Third, the hospital may stop accepting patients with RBP plans until the provider, and the RBP plan or third-party administrator can negotiate some type of out-of-network letter of agreement or other arrangement to ensure mutually agreed upon rates for services in the future. 

Overall, RBP threatens the viability of our healthcare system. Unlike RBP plans, PPO networks are fair since they allow both the plan and the provider to negotiate a rate that is commercially reasonable for both parties. Additionally, network providers agree not to balance bill patients for more than the amount agreed upon between the health plan and provider, protecting patients from extensive out-of-pocket costs. Provider networks also allow health plans to select providers that meet certain standards to be a part of their networks.
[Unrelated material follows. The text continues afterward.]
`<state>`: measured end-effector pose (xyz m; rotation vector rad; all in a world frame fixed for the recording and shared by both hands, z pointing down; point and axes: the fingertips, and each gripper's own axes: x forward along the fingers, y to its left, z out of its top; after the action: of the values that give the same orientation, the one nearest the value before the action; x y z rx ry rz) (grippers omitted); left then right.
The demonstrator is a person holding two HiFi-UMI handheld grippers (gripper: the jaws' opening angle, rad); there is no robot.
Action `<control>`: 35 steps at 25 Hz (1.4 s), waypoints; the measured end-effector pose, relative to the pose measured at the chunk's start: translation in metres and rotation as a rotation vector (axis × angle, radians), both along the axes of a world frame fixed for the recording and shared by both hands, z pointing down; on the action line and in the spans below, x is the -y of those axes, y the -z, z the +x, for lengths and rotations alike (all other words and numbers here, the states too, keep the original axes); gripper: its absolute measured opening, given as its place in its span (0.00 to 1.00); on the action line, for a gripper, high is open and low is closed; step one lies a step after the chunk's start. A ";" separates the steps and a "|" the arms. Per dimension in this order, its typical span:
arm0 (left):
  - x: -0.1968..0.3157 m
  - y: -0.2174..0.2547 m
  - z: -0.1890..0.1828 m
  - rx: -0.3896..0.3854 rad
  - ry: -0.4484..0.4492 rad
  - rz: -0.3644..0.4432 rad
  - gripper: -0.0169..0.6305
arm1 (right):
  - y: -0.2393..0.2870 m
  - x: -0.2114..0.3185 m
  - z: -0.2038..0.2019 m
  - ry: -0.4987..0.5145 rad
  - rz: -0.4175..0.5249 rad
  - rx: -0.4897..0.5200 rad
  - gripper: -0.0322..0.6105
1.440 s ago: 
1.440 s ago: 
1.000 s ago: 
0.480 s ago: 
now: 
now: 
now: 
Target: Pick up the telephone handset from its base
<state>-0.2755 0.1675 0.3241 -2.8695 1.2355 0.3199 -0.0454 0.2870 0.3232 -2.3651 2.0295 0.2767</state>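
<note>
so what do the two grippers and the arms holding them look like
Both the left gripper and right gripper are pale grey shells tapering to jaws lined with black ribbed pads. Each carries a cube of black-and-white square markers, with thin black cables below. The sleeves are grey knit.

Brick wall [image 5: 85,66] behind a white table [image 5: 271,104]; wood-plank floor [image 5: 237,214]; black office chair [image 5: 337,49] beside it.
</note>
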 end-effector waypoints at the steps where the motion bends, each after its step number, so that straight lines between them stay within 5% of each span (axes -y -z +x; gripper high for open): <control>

These standards take into account patient safety goals and credentialing standards and ensure that patients have access to high-quality and effective care.

In many instances, providers have become victims of unfair and deceptive practices by third-party administrators and self-insured payors pushing reference-based pricing. This has led to several lawsuits, mostly by providers against administrators and employer plans, which have included counts for the following: ERISA violations due to the plan document language failing to reflect the reference-based pricing arrangement; breach of an implied contract that was created between the hospital and the plan when services were provided; and misrepresentation and fraud where the plan misrepresented the payment amount as a percentage of the billed charges versus percentage of the reference price, as well as accusations of fraud relating to statements to participants that providers will accept the reference price payment as payment in full.